Caro amigo Roberto, muito obrigada por suas sábias e verdadeiras palavras. Como é bom encontrarmos no nosso dia adia pessoas que comungam nossas idéias, nossas críticas, ou mesmo comentário sobre determinados assuntos. Eu procuro escrever e mostrar mensagens de
fé, de esperança, ou mesmo um alento carinhoso para nós que vivemos um mundo tão cruel, egoísta e caótico. Estou tentando escrever um comentário sobre seus textos. Parabéns, eu os tenho como que a "arquitetura" com as palavras. É um estilo totalmente seu, e meu amigo é simplesmente estimulante. Ele nos faz pensar e isto é muito bom. Um grande abraço.
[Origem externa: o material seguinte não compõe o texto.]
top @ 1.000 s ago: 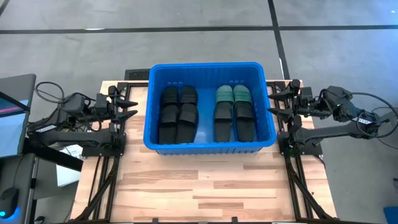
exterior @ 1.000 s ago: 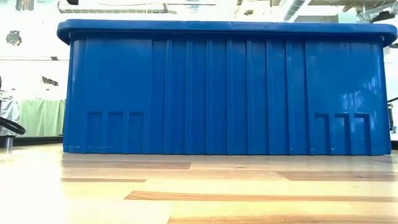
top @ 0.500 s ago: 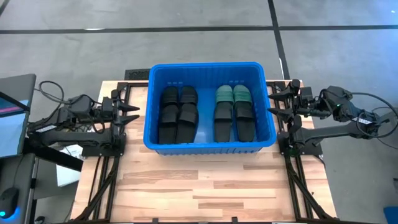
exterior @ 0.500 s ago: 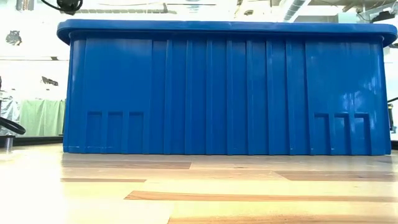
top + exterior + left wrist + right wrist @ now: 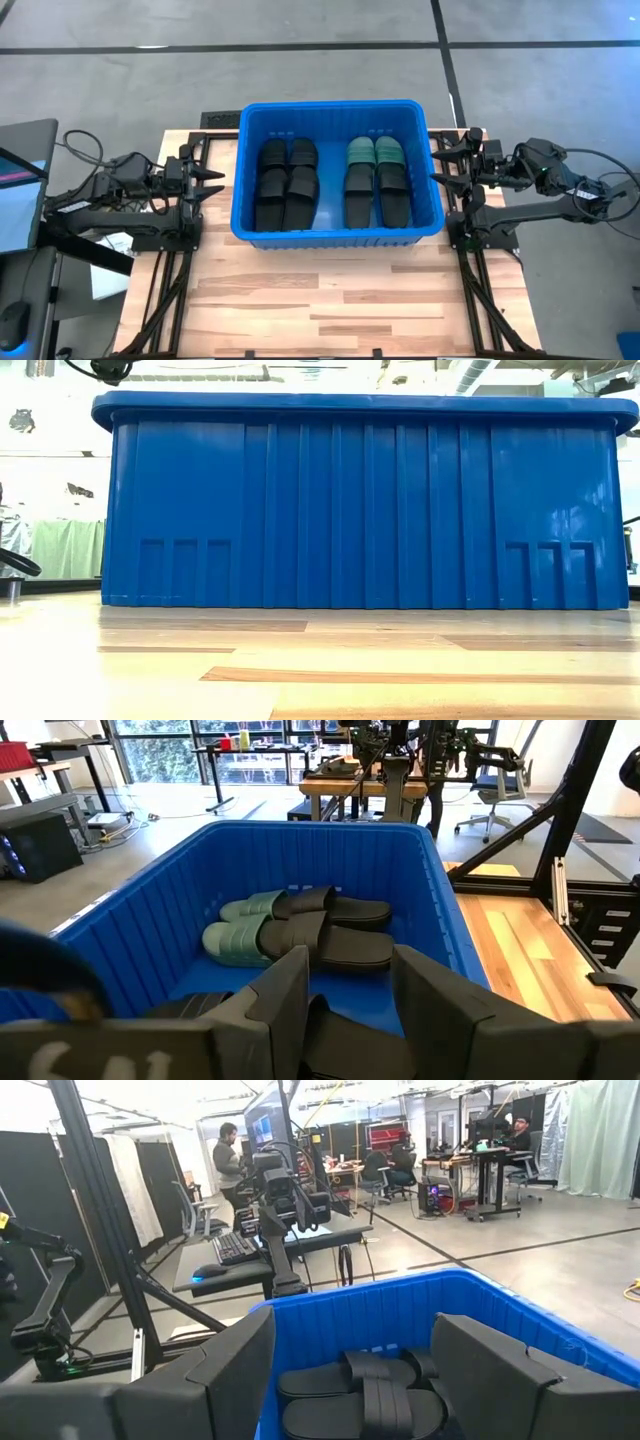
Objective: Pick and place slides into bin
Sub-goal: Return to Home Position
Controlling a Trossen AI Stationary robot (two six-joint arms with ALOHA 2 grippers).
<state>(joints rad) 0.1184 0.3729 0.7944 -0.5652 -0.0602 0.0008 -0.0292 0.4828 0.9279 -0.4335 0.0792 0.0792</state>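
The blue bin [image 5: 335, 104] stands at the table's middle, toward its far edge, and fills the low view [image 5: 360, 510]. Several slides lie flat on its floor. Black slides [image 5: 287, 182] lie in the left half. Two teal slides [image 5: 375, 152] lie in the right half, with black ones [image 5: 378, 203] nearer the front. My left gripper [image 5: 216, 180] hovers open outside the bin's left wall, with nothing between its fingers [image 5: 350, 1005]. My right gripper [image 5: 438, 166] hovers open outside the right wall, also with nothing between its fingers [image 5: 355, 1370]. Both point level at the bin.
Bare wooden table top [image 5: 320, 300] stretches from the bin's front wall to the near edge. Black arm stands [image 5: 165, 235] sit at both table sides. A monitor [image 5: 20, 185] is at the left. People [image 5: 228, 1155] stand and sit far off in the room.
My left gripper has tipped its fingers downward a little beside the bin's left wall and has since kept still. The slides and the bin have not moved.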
Marina.



JOÃO RENATO
Aqui estou eu novamente é impossivel não entrar aqui para vê estas maravilha por vc postada. Forte abraço do seu amigo hoje e sempre...........

ADALGISA
Parabéns! meu amigo querido!!!Adorei seu blog, mensagens lindas e suaves como a tua persoalidade e seu jeito de ser!!!Abraços e beijos.
TIAGO ROBERTO FIGUEIREDO
Parabéns professor José Roberto seu blog está divino..abs !
JAIRO FERNANDES
Olá, Querido Professor José Roberto! Fiquei muito emocionado com suas mensagens postadas, gostaria muito de revê-lo novamente após muitos anos, você fora meu professor e tenho muita saudade, gostaria que enviasse-me o seu endereço.ʺ Deus te ilumine sempreʺ Pois fazes parte de minha história de vida.
ALICE MARIA
Oi tio.Muito lindo seu cantinho na internet. Tô de olho. Lembro também de algumas coisas lá da Serra, principalmente da venda do vô Rubens. Beijo ,Alice Maria.